Microbial Induced Corrosion (MIC) is a very aggressive form of corrosion with many proposed mechanisms but as yet there is no internationally agreed mechanism for its action. Rapid pitting attack can quickly lead to equipment failure, which is a particular problem in the petrochemical industry where the effects of MIC are prevalent. MIC is a highly complex process but it is believed that Sulphate Reducing Bacteria (SRB) perform a major role. SRB present in anaerobic layers of biofilms at the metal surface can be detected at corrosion sites in the field by the presence of sulphide films. The models currently used to predict MIC offer only a semi-quantitative assessment of MIC and are often unpredictable as they do not often include knowledge of SRB activity or biofilm growth rates.

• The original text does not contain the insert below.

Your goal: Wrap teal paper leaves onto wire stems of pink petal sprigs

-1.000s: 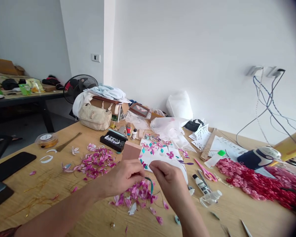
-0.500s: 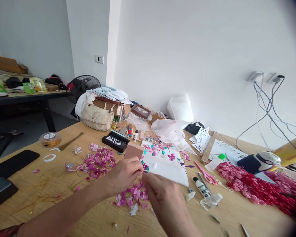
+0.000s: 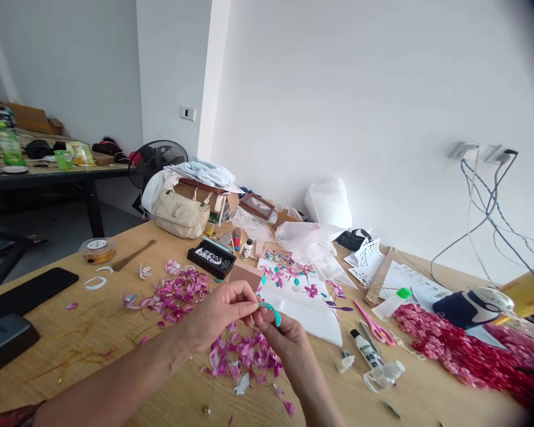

The aim of this investigation is to develop a physical model for the prediction of corrosion rates associated with MIC in subsea production pipelines. The model will include abiotic and biotic corrosion parameters and is based on heterogeneous reactions at the steel surface, a species concentration profile described by the Nernst diffusion layer model, and overall anodic and cathodic current densities balancing each other. Presented in this publication is an initial abiotic model based on a simple corrosion system of pipeline steel exposed to an electrolyte of deaerated low conductivity water. The corrosion system is examined experimentally using potentiodynamic polarisation techniques, a glass corrosion cell and a three electrode potentiostat system. An abiotic model is then developed for this corrosion system and the model prediction compared to the experimental data. The model is shown to be in reasonable agreement with the experimental data.